■ WORK TASK
Would you retype each of the records exactly as shown?

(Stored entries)
★ ★ ★
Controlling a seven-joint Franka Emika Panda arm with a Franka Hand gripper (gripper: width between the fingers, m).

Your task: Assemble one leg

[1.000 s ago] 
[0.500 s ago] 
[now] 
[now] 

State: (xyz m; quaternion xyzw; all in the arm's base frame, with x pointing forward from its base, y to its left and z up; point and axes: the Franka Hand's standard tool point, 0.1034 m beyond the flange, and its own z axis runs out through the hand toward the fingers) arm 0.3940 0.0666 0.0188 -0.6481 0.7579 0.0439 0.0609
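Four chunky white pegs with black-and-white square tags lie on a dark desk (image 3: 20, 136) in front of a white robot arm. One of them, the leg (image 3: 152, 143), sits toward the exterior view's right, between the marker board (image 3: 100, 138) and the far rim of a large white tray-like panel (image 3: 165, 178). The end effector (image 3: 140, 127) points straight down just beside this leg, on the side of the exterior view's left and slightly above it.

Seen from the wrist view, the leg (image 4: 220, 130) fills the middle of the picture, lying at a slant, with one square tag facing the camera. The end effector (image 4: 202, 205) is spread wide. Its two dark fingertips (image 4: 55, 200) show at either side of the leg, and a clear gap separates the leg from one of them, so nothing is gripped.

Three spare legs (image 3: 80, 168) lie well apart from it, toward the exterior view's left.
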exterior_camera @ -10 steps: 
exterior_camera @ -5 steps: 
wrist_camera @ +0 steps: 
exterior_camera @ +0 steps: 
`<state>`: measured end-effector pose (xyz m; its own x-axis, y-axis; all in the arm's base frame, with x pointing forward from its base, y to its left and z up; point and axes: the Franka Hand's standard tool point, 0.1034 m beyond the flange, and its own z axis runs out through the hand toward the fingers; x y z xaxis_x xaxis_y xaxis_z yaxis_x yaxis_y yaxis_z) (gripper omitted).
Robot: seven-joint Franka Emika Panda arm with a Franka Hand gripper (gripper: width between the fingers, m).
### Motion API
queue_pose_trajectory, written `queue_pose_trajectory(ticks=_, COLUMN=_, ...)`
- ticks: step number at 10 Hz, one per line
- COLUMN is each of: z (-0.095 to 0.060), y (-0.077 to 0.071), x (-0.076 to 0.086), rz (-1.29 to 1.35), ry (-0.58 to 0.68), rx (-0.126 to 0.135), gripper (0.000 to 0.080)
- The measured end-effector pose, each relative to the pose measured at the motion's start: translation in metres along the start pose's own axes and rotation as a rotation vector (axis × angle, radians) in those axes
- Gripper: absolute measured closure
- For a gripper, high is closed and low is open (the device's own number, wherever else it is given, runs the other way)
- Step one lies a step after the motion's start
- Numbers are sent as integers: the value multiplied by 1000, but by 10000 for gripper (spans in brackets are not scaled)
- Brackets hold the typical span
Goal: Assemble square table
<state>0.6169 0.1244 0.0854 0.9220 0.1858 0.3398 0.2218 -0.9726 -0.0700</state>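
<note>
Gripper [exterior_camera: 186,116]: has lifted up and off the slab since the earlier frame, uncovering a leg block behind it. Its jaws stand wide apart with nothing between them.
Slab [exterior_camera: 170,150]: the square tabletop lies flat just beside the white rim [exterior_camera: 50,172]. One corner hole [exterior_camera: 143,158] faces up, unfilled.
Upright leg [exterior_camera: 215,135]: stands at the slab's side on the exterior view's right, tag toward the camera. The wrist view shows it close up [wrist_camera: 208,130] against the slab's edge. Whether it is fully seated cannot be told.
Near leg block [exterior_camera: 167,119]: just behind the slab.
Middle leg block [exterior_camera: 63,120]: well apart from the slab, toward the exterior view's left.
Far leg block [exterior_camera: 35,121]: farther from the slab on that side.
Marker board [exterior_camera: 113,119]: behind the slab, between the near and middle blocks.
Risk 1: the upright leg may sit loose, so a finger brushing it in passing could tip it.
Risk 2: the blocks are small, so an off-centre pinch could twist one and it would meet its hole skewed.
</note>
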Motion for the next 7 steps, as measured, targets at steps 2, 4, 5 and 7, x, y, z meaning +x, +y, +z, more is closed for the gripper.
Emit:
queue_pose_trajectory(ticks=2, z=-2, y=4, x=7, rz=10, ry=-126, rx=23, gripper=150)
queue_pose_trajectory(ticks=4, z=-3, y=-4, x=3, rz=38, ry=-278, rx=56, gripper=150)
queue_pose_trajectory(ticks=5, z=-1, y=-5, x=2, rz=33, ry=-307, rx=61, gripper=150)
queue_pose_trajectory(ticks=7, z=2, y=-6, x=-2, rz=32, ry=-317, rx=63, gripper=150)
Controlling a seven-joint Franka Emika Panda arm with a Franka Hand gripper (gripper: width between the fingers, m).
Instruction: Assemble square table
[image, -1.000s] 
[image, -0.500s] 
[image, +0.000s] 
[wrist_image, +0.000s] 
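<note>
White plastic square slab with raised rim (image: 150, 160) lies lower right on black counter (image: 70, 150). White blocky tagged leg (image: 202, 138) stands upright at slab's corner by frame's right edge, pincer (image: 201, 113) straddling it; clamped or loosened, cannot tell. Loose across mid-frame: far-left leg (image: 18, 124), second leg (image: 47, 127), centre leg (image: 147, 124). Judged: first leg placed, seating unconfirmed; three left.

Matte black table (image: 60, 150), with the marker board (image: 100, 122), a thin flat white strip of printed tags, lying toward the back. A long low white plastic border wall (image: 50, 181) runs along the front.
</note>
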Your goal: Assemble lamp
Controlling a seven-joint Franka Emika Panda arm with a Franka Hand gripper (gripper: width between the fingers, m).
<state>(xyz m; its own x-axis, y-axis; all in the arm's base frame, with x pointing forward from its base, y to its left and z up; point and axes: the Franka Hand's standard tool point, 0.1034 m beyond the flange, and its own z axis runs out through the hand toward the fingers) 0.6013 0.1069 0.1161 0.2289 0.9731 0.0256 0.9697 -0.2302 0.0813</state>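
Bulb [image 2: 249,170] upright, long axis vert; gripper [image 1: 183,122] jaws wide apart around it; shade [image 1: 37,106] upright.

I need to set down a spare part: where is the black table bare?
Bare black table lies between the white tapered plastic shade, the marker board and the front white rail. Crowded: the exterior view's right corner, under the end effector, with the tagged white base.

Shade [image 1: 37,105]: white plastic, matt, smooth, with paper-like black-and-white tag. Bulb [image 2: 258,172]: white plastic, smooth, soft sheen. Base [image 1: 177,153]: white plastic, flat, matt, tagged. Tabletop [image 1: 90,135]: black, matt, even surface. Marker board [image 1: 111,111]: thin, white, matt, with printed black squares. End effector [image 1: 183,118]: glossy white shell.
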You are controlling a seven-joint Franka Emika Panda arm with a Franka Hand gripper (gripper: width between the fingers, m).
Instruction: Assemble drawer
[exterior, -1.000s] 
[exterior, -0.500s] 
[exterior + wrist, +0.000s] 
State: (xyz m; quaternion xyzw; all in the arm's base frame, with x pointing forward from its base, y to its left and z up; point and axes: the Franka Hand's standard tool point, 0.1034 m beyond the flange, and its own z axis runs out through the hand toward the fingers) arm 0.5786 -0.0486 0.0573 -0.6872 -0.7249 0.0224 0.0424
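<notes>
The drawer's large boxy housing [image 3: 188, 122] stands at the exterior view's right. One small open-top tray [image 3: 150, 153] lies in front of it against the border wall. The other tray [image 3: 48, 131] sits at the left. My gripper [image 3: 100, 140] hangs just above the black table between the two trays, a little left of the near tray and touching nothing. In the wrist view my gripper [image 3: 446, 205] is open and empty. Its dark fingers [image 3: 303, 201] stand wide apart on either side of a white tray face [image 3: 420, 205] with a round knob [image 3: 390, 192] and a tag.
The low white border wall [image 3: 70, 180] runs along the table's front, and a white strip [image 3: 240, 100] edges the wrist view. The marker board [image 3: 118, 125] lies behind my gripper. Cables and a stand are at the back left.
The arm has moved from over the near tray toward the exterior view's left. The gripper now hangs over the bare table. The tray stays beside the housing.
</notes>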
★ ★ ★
■ RESPONSE BOX
Controlling a seven-joint Franka Emika Panda arm with a Franka Hand gripper (gripper: width between the fingers, m).

Your task: Assemble one leg

[1.000 s ago] 
[0.500 s ago] 
[now] 
[now] 

State: (xyz m; quaternion xyzw; all in the arm's base frame, with x pointing forward from its base, y to its left and z up; point and axes: the Franka Hand's standard tool point, 0.1034 m beyond the flange, and its own z axis runs out through the hand toward the fingers) arm 0.3940 0.0666 0.0188 -0.6481 0.7579 0.0439 0.0609
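Four chunky white pegs with black-and-white square tags lie on a dark desk (image 3: 20, 136) in front of a white robot arm. One of them, the leg (image 3: 152, 143), sits toward the exterior view's right, between the marker board (image 3: 100, 138) and the far rim of a large white tray-like panel (image 3: 165, 178). The end effector (image 3: 140, 127) points straight down just beside this leg, on the side of the exterior view's left and slightly above it.

Seen from the wrist view, the leg (image 4: 220, 130) fills the middle of the picture, lying at a slant, with one square tag facing the camera. The end effector (image 4: 202, 205) is spread wide. Its two dark fingertips (image 4: 55, 200) show at either side of the leg, and a clear gap separates the leg from one of them, so nothing is gripped.

Three spare legs (image 3: 80, 168) lie well apart from it, toward the exterior view's left.
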exterior_camera @ -10 steps: 
exterior_camera @ -5 steps: 
wrist_camera @ +0 steps: 
exterior_camera @ +0 steps: 
`<state>`: measured end-effector pose (xyz m; its own x-axis, y-axis; all in the arm's base frame, with x pointing forward from its base, y to its left and z up; point and axes: the Franka Hand's standard tool point, 0.1034 m beyond the flange, and its own z axis runs out through the hand toward the fingers; x y z xaxis_x xaxis_y xaxis_z yaxis_x yaxis_y yaxis_z) (gripper omitted).
Robot: seven-joint Franka Emika Panda arm with a Franka Hand gripper (gripper: width between the fingers, m).
### Motion API
queue_pose_trajectory, written `queue_pose_trajectory(ticks=_, COLUMN=_, ...)`
- ticks: step number at 10 Hz, one per line
- COLUMN is each of: z (-0.095 to 0.060), y (-0.077 to 0.071), x (-0.076 to 0.086), rz (-1.29 to 1.35), ry (-0.58 to 0.68), rx (-0.126 to 0.135), gripper (0.000 to 0.080)
- The measured end-effector pose, each relative to the pose measured at the motion's start: translation in metres along the start pose's own axes and rotation as a rotation vector (axis × angle, radians) in those axes
- Gripper: absolute measured closure
- For a gripper, high is closed and low is open (the device's own number, wherever else it is given, runs the other way)
- Step one lies a step after the motion's start
- Numbers are sent as integers: the value multiplied by 1000, but by 10000 for gripper (spans in brackets are not scaled)
- Brackets hold the typical span
Goal: Assemble square table
<state>0.6169 0.1244 0.0854 0.9220 0.1858 0.3398 0.2218 -0.9726 -0.0700</state>
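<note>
Gripper [exterior_camera: 186,116]: has lifted up and off the slab since the earlier frame, uncovering a leg block behind it. Its jaws stand wide apart with nothing between them.
Slab [exterior_camera: 170,150]: the square tabletop lies flat just beside the white rim [exterior_camera: 50,172]. One corner hole [exterior_camera: 143,158] faces up, unfilled.
Upright leg [exterior_camera: 215,135]: stands at the slab's side on the exterior view's right, tag toward the camera. The wrist view shows it close up [wrist_camera: 208,130] against the slab's edge. Whether it is fully seated cannot be told.
Near leg block [exterior_camera: 167,119]: just behind the slab.
Middle leg block [exterior_camera: 63,120]: well apart from the slab, toward the exterior view's left.
Far leg block [exterior_camera: 35,121]: farther from the slab on that side.
Marker board [exterior_camera: 113,119]: behind the slab, between the near and middle blocks.
Risk 1: the upright leg may sit loose, so a finger brushing it in passing could tip it.
Risk 2: the blocks are small, so an off-centre pinch could twist one and it would meet its hole skewed.
</note>
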Motion for the next 7 steps, as measured, targets at steps 2, 4, 5 and 7, x, y, z meaning +x, +y, +z, more is closed for the gripper.
Emit:
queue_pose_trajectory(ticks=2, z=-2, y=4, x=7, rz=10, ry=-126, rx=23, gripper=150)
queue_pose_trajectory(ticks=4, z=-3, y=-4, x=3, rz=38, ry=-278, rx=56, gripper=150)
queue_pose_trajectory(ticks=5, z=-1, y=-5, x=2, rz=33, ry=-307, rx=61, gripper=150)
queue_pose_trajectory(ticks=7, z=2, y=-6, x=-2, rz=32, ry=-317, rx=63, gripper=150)
Controlling a seven-joint Franka Emika Panda arm with a Franka Hand gripper (gripper: width between the fingers, m).
Instruction: Assemble square table
[image, -1.000s] 
[image, -0.500s] 
[image, +0.000s] 
[wrist_image, +0.000s] 
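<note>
White plastic square slab with raised rim (image: 150, 160) lies lower right on black counter (image: 70, 150). White blocky tagged leg (image: 202, 138) stands upright at slab's corner by frame's right edge, pincer (image: 201, 113) straddling it; clamped or loosened, cannot tell. Loose across mid-frame: far-left leg (image: 18, 124), second leg (image: 47, 127), centre leg (image: 147, 124). Judged: first leg placed, seating unconfirmed; three left.

Matte black table (image: 60, 150), with the marker board (image: 100, 122), a thin flat white strip of printed tags, lying toward the back. A long low white plastic border wall (image: 50, 181) runs along the front.
</note>
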Your goal: Assemble lamp
Controlling a seven-joint Franka Emika Panda arm with a Franka Hand gripper (gripper: width between the fingers, m).
<state>(xyz m; its own x-axis, y-axis; all in the arm's base frame, with x pointing forward from its base, y to its left and z up; point and axes: the Franka Hand's standard tool point, 0.1034 m beyond the flange, and its own z axis runs out through the hand toward the fingers) 0.6013 0.1069 0.1161 0.2289 0.9731 0.0256 0.9697 -0.2302 0.0813</state>
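Bulb [image 2: 249,170] upright, long axis vert; gripper [image 1: 183,122] jaws wide apart around it; shade [image 1: 37,106] upright.

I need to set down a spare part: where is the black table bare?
Bare black table lies between the white tapered plastic shade, the marker board and the front white rail. Crowded: the exterior view's right corner, under the end effector, with the tagged white base.

Shade [image 1: 37,105]: white plastic, matt, smooth, with paper-like black-and-white tag. Bulb [image 2: 258,172]: white plastic, smooth, soft sheen. Base [image 1: 177,153]: white plastic, flat, matt, tagged. Tabletop [image 1: 90,135]: black, matt, even surface. Marker board [image 1: 111,111]: thin, white, matt, with printed black squares. End effector [image 1: 183,118]: glossy white shell.
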You are controlling a seven-joint Franka Emika Panda arm with a Franka Hand gripper (gripper: width between the fingers, m).
Instruction: Assemble drawer
[exterior, -1.000s] 
[exterior, -0.500s] 
[exterior + wrist, +0.000s] 
State: (xyz m; quaternion xyzw; all in the arm's base frame, with x pointing forward from its base, y to its left and z up; point and axes: the Franka Hand's standard tool point, 0.1034 m beyond the flange, and its own z axis runs out through the hand toward the fingers) arm 0.5786 -0.0486 0.0573 -0.6872 -0.7249 0.0224 0.0424
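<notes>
The drawer's large boxy housing [image 3: 188, 122] stands at the exterior view's right. One small open-top tray [image 3: 150, 153] lies in front of it against the border wall. The other tray [image 3: 48, 131] sits at the left. My gripper [image 3: 100, 140] hangs just above the black table between the two trays, a little left of the near tray and touching nothing. In the wrist view my gripper [image 3: 446, 205] is open and empty. Its dark fingers [image 3: 303, 201] stand wide apart on either side of a white tray face [image 3: 420, 205] with a round knob [image 3: 390, 192] and a tag.
The low white border wall [image 3: 70, 180] runs along the table's front, and a white strip [image 3: 240, 100] edges the wrist view. The marker board [image 3: 118, 125] lies behind my gripper. Cables and a stand are at the back left.
The arm has moved from over the near tray toward the exterior view's left. The gripper now hangs over the bare table. The tray stays beside the housing.
</notes>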

The work on this exercise is now complete.